2023 AFC U-17 Asian Cup

Tournament details
- Host country: Thailand
- Dates: 15 June – 2 July
- Teams: 16 (from 1 confederation)
- Venues: 4 (in 3 host cities)

Final positions
- Champions: Japan (4th title)
- Runners-up: South Korea

Tournament statistics
- Matches played: 31
- Goals scored: 99 (3.19 per match)
- Attendance: 17,586 (567 per match)
- Top scorer(s): Gaku Nawata (5 goals)
- Best player: Gaku Nawata
- Best goalkeeper: Wataru Goto
- Fair play award: Japan

= 2023 AFC U-17 Asian Cup =

The 2023 AFC U-17 Asian Cup was the 19th edition of the AFC U-17 Asian Cup (including previous editions of the AFC U-16 Championship and AFC U-17 Championship), the biennial international youth football championship organised by the Asian Football Confederation (AFC) for the men's under-17 national teams of Asia. This edition was the first since 2006 to be played as an under-17 tournament, as the AFC proposed to switch the tournament from under-16 to under-17 starting from 2023. Moreover, the tournament was also rebranded from the "AFC U-16 Championship" to the "AFC U-17 Asian Cup".

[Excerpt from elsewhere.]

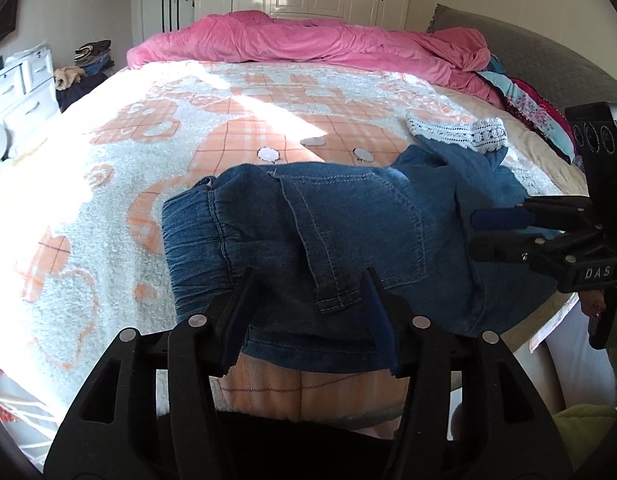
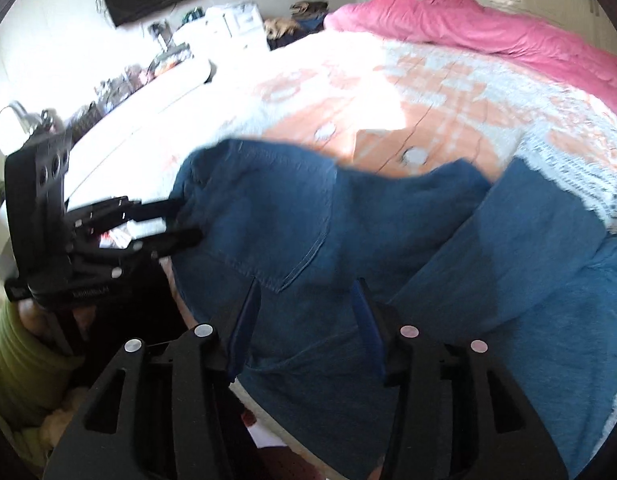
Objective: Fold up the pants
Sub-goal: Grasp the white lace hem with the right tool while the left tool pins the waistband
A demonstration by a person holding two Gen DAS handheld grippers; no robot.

On 25 January 2021, the AFC announced that Bahrain would retain hosting rights for the 2023 edition after the cancellation of the 2020 AFC U-16 Championship due to the COVID-19 pandemic. However, Bahrain decided to withdraw the rights to host the competition on 16 June 2022, requiring a new host to be chosen at a later date. On 23 December 2022, Thailand were chosen to host the tournament by the AFC Executive Committee.

A total of 16 teams played in the tournament. The top four teams of the tournament qualified for the 2023 FIFA U-17 World Cup initially played in Peru, which moved to Indonesia prior to the final as the AFC representatives besides Indonesia who qualified automatically as the new host.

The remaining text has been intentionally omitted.